Btw, I had to laugh; I clicked on your profile, and got the error message “You are not allowed to view member profiles”, ironic in so many ways, if not just from the title of the website alone ... hehe.

#5 PabloHoney (Guest) on Monday February 22, 2016 at 9:07pm

Don’t think Harris is advocating for doing so much meditation that you’re not providing for your family or achieving your goals.  The takeaway I got from the book is that you don’t have to spend *all* of your time in distracted pursuit of some future state.
And there’s a happy medium where meditation actually enhances your productivity and makes you more efficient, contented and calm in doing those other things.

Sure, he himself dedicated a chunk of his twenties to meditation, but there are plenty of twenty-somethings pissing away time on much worse.  Most people would do well to just replace 10% of the time spent on Facebook practicing some kind of meditation (myself included).

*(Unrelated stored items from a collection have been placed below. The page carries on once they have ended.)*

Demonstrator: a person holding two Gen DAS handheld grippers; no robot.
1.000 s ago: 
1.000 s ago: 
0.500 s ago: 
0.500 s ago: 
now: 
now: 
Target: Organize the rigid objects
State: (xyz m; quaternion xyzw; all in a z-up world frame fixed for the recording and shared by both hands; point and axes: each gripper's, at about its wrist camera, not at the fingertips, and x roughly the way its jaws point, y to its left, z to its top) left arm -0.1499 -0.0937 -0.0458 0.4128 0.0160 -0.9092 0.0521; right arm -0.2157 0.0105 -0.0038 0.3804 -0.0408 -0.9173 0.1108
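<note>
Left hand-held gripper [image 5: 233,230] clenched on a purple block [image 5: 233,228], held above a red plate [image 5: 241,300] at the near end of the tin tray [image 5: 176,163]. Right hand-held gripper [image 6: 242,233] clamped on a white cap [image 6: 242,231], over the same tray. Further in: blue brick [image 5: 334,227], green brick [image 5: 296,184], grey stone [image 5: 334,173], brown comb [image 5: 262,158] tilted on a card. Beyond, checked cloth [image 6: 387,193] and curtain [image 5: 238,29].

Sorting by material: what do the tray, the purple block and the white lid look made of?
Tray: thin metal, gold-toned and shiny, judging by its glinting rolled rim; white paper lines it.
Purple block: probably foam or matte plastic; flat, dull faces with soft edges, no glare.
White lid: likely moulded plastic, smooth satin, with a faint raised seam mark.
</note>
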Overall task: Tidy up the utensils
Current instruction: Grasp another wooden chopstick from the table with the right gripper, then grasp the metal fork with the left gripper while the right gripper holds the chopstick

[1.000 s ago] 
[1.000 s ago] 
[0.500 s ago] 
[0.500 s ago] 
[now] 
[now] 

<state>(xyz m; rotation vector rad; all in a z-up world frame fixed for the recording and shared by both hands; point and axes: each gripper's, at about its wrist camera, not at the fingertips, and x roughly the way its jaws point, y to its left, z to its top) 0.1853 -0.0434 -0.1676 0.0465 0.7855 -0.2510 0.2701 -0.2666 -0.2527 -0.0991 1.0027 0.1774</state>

#6 Acitta (Guest) on Tuesday February 23, 2016 at 1:39pm

I find your argument that meditation takes too much time away from other important activities unpersuasive. In Buddhism, meditation was originally practiced by renunciate monks, so time away from family was generally not an issue. Becoming an expert in any activity that has results that are perceived to be of benefit by the practitioners or others takes a lot of time. To be a master concert pianist takes years of practicing for hours every day. Many families spend a lot of time and money supporting their children in sports activities in the slim hope that they may end up in the major leagues. People who have no interest is sports or musicianship don’t spend time on those activities. That doesn’t mean that they should criticize those who do. If the “enlightenment” that is supposed to be the end result of practicing meditation is of value, then it seems to me that whatever time is spent is worthwhile.

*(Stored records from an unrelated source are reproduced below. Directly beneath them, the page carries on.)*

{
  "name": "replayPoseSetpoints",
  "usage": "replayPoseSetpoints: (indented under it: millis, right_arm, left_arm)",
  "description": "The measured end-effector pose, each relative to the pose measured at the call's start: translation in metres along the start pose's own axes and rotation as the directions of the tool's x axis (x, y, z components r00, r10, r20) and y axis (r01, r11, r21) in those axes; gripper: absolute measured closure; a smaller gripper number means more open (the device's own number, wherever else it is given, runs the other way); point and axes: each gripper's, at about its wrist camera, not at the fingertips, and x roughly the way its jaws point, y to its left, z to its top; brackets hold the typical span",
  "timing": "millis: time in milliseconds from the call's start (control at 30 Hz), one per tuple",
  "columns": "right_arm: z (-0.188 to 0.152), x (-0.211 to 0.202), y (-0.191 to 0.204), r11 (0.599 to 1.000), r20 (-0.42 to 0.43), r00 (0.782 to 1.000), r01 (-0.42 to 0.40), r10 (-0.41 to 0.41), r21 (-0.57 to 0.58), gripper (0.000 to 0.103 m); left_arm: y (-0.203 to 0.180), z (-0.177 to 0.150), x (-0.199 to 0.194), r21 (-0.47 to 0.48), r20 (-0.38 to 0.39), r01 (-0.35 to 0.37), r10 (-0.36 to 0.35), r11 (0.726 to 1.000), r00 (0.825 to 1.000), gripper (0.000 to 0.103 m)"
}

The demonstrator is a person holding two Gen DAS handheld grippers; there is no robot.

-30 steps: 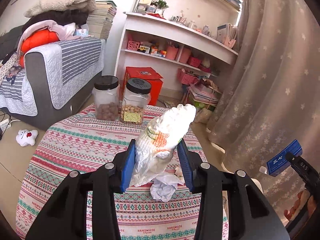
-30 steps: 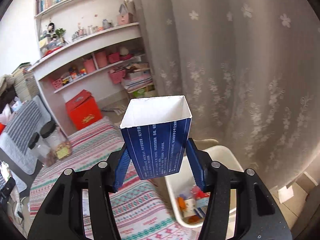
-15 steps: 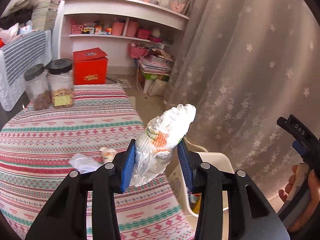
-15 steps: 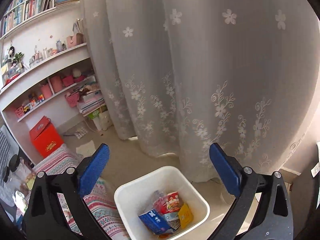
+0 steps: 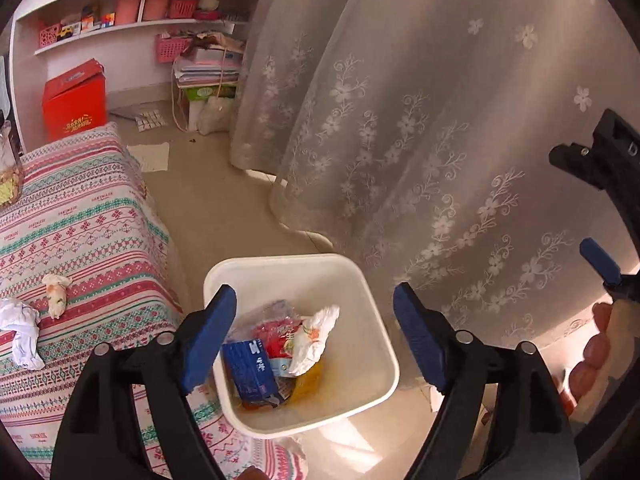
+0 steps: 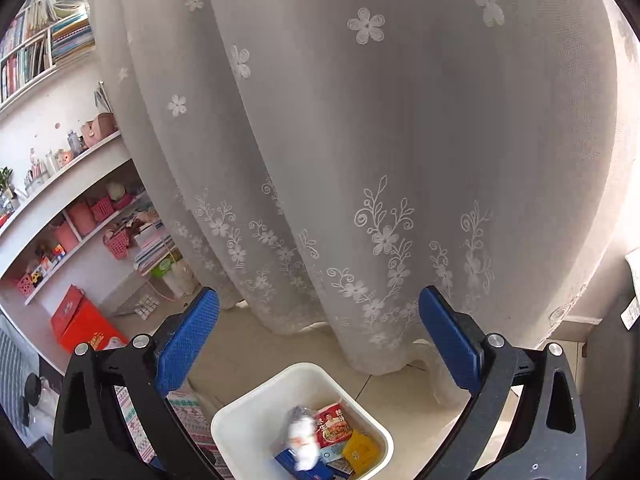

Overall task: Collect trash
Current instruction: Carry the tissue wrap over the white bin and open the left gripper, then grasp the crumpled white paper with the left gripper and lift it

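A: Crumpled white tissue (image 5: 20, 330) and small wadded wrapper (image 5: 55, 294) are on the striped tablecloth (image 5: 88, 216), uncollected.

B: Bin?

A: White plastic bin (image 5: 360, 280) has the blue carton (image 5: 250, 372) and white printed bag (image 5: 314, 338). My left gripper (image 5: 314, 340) just opened, nothing between its pads; right gripper (image 6: 318, 338) wide, empty.

The bin (image 5: 376, 312) stands on the floor between the table (image 5: 80, 216) and the curtain (image 5: 440, 140). A wrapper (image 5: 312, 340) lies in it on a carton (image 5: 248, 368). Two tissues (image 5: 20, 328) lie on the table.
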Motion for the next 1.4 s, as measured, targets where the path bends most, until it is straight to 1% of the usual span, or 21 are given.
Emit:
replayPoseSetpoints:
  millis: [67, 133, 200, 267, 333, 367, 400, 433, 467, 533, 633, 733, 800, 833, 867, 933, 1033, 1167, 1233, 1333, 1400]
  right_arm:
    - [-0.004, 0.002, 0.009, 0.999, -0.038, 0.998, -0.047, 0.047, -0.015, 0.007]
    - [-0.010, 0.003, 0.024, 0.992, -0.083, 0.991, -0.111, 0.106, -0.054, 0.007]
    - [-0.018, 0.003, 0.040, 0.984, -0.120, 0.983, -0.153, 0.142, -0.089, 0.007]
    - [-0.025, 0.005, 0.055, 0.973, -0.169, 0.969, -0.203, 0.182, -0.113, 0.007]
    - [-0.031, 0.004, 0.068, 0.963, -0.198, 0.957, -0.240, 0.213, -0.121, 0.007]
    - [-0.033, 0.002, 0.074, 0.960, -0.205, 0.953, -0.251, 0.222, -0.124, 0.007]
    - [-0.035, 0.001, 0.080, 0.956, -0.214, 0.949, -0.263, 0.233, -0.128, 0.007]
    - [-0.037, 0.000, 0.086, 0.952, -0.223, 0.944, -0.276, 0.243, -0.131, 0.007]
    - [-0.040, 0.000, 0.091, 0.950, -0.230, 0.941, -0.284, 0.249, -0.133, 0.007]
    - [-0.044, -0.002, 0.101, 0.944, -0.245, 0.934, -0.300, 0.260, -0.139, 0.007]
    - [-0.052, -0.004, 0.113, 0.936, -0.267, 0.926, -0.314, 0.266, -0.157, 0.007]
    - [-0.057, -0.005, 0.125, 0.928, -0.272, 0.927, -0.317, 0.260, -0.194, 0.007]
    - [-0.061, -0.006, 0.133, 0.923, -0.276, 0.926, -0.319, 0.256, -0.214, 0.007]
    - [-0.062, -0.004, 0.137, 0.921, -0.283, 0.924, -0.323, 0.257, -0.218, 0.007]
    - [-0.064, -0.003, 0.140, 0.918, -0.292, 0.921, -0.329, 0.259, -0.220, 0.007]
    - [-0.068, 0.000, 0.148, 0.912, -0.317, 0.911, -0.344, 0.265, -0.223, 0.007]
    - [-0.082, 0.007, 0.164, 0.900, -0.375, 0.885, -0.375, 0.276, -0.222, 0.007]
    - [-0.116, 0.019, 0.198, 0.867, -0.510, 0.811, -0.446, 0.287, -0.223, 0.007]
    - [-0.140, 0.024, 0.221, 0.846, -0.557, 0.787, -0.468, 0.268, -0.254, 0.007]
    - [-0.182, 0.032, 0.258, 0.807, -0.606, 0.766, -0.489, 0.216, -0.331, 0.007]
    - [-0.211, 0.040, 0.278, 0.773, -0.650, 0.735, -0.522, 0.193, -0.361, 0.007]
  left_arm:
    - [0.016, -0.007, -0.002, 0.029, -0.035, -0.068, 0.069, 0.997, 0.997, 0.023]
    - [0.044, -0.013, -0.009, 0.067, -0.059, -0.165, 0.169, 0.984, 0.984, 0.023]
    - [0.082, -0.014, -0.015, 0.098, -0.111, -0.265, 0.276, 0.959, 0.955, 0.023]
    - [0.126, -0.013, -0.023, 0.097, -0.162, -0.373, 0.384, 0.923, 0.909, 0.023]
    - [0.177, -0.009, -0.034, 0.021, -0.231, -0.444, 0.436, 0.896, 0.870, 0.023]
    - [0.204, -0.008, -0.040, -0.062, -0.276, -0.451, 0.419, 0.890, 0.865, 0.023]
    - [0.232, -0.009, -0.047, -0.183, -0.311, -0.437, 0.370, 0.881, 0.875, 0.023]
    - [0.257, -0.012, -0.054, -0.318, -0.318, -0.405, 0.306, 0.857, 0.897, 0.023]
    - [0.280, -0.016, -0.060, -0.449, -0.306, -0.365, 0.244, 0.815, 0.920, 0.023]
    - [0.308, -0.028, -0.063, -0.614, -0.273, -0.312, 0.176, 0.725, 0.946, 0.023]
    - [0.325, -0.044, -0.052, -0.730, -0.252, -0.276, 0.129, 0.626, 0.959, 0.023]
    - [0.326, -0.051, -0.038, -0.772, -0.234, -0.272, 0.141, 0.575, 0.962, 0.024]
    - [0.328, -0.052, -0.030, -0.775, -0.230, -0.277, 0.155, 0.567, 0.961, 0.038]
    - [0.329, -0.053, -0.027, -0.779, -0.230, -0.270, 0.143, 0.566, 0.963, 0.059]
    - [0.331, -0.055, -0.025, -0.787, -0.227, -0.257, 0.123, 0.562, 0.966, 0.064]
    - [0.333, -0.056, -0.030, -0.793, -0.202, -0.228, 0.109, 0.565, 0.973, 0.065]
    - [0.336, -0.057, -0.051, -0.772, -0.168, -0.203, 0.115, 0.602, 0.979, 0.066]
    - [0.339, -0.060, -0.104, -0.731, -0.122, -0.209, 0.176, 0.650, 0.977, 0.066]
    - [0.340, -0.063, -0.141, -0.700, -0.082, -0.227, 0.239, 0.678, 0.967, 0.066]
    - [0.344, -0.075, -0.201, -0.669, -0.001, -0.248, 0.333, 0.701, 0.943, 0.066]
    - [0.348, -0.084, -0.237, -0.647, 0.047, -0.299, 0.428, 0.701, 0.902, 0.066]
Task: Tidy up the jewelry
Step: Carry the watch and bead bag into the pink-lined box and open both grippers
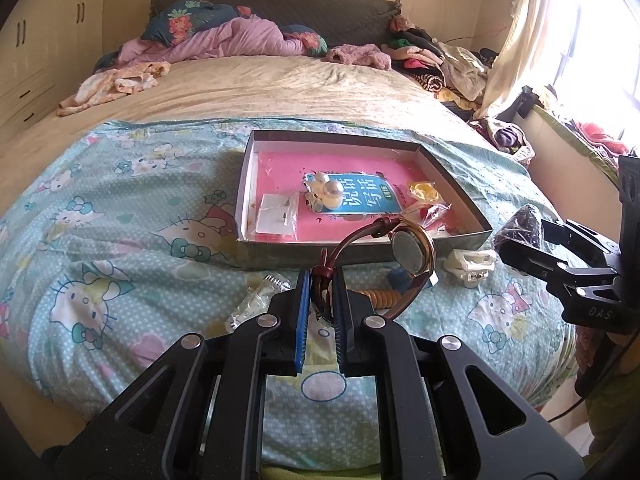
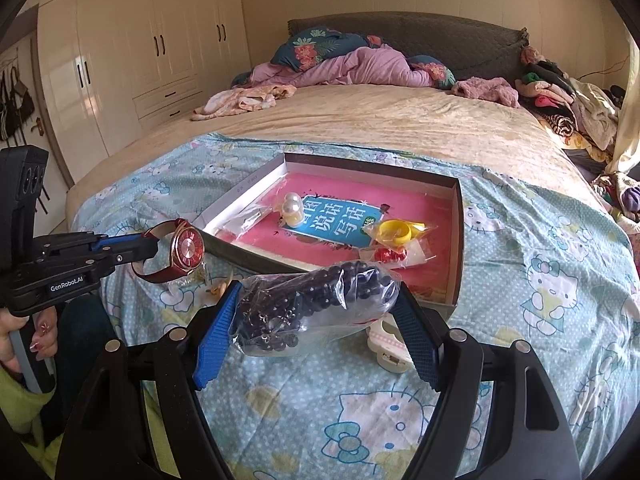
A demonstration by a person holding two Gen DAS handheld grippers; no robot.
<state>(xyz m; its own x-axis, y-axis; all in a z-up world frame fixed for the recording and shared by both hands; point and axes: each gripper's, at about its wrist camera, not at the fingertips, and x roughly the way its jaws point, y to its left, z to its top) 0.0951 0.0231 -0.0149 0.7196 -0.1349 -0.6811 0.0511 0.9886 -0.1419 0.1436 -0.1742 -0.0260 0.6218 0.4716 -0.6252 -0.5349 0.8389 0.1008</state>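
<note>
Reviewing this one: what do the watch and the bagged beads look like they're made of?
Watch: case looks like polished gold-tone metal, judging by its shiny rim; the dark red strap looks like glossy leather or imitation, hard to tell which. Bagged beads: thin clear plastic bag, crinkled and glinting, over dark round beads, possibly glass, stone or plastic; their material stays open.

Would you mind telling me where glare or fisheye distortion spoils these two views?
Left wrist view: the window at upper right is blown out white, washing out the curtain; the bed edges bow. Right wrist view: evenly lit, a glossy sheen on the wardrobe doors, glints on the plastic bag of beads, dark vignette in the corners.
</note>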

#7 Lama Surya Das (Guest) on Wednesday February 24, 2016 at 2:37am

According to Hugh Jackman - Meditation is all about the pursuit of nothingness. It’s like the ultimate rest. It’s better than the best sleep you’ve ever had. It’s a quieting of the mind. It sharpens everything, especially your appreciation of your surroundings. It keeps life fresh.

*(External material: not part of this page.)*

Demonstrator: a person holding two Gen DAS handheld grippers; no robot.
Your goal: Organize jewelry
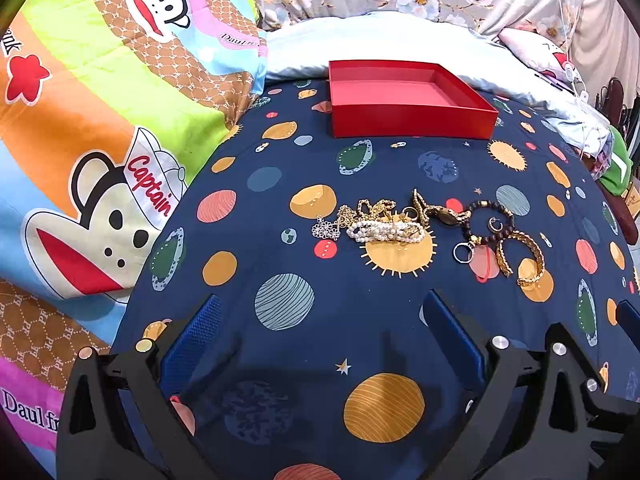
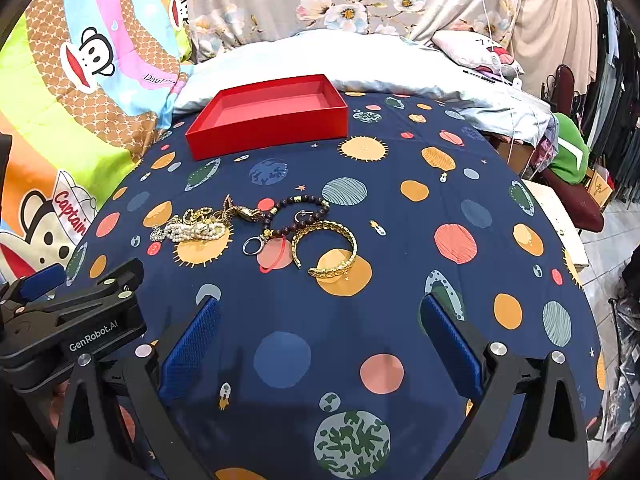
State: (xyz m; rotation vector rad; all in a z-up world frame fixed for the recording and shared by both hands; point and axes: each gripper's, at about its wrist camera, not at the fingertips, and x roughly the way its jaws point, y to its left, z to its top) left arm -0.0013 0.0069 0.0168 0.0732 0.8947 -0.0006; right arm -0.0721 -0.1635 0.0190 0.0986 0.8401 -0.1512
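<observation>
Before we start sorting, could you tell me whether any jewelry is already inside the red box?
No, the red box shows only its bare floor.

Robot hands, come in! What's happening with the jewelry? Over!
Left gripper, right gripper open, empty. Jewelry pile on bedspread. Red box empty behind it. Path clear.

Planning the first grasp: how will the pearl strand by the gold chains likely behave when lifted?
The pearl strand lies bunched in loose loops, so it is probably floppy and would sag from the fingers. It touches the gold chains, so it may drag them along. The round, glossy beads look slippery; pinching across several loops seems safer.
</observation>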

#8 James H on Friday February 26, 2016 at 6:29pm

Thanks for your interesting point of view.  I really appreciate Sam Harris since I too am a longtime meditator and a skeptic, although I disagree with a lot of his politics.

Meditation is the opposite of doing something for a reason in that it is the natural quieting of the mind to awareness of what is right now.  Doing something for a reason is working to change what is right now into something else.  Which is fine.  But meditation is a break from that, just quietly resting in what is.

Strangely, it does bake the bread.  I don’t know how but I find that meditation cuts procrastination.  Somehow seeing what is, is seeing what needs doing, which gives rise to action before you start deliberating mentally.  I don’t know if everyone gets this fringe benefit but I seem to.

The question of the existence of the self is a very large and important one.  All of us experience a sense of no self sometimes, when we are caught up in an activity we love, in nature when the bird soars and lands on a branch.  Then in the next moment a sense of separateness returns.  After years of meditation, this silent feeling that precedes separation may, rather than be occasional, be a ground, a fundamental.  Then meditation is in the bones, not just a period of sitting.

Even then, you still better go home to your house, not mine.  You better get into your car, not mine.  So a sense of self is a practical necessity.  But awareness that comes before the thinking that separates self from other is transformative and one of the very most important things to investigate for yourself in life.

Thank you!

#9 Ronald A. Lindsay on Monday February 29, 2016 at 2:51pm

James, thank you for your very thoughtful contribution. Meditation does appear to have a transformative effect on some, and it appears you are one of those who benefits from it. Your description of how we can get beyond the sense of a separate self, even if only for a period of time, is vividly and aptly phrased.